Stored records:
::::
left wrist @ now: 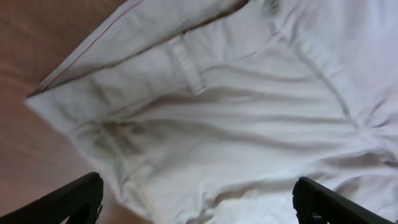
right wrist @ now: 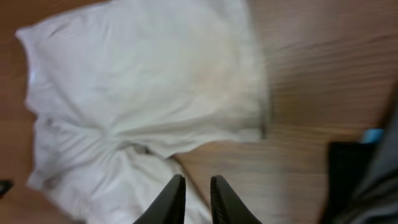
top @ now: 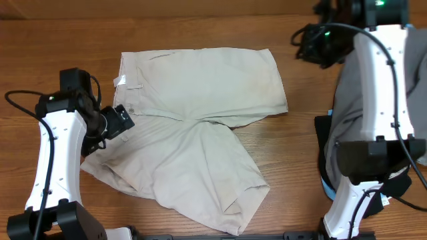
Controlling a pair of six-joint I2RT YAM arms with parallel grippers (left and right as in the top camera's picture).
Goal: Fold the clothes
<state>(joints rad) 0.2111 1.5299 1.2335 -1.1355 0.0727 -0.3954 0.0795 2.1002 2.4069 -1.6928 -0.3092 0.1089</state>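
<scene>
The khaki shorts [top: 200,100] lie spread flat on the wooden table, waistband to the left, one leg toward the far right and one toward the near right. A small white tag [top: 119,81] sticks out at the waistband. My left gripper [top: 123,120] is open at the waistband's near end, jaws wide apart over the cloth [left wrist: 236,112] in the left wrist view [left wrist: 199,199]. My right gripper [top: 310,43] is raised at the far right, apart from the shorts. In the right wrist view its fingers [right wrist: 198,186] are nearly together and empty above the shorts [right wrist: 143,81].
A heap of grey clothing [top: 347,100] lies along the right edge, behind the right arm. A black and blue item [top: 325,153] sits beneath it and also shows in the right wrist view [right wrist: 348,174]. Bare wood [top: 300,147] lies between it and the shorts.
</scene>
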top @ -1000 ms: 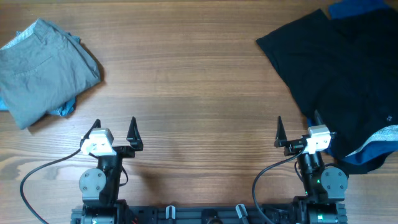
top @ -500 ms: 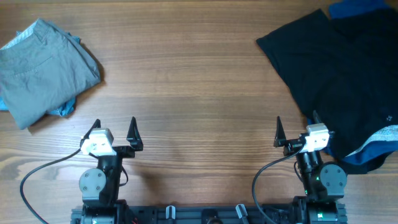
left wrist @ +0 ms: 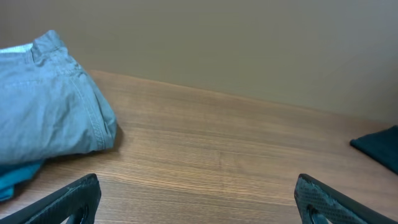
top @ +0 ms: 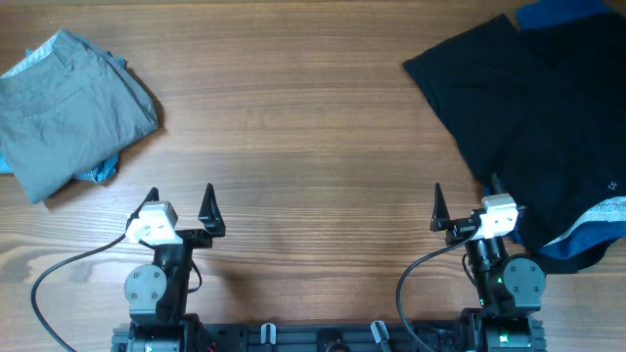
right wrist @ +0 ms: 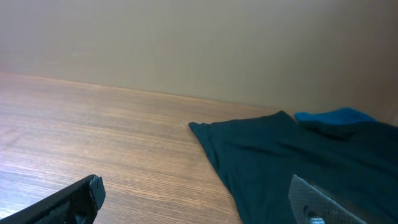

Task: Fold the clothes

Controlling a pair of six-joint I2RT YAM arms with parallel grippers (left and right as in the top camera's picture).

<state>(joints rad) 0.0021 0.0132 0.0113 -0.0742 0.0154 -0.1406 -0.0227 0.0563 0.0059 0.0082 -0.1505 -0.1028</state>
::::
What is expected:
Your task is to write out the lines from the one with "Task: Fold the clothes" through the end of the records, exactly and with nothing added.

Task output:
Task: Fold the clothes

Controlling a pair of six-joint I2RT YAM arms with parallel grippers (left and right as in the top camera's picture).

<state>(joints rad) 0.0021 0.0132 0.0113 -0.0742 0.0154 -0.1406 -0.0227 0.0563 0.0059 0.0082 -0.1505 -0.1028</state>

What the exercise required has been answered in full.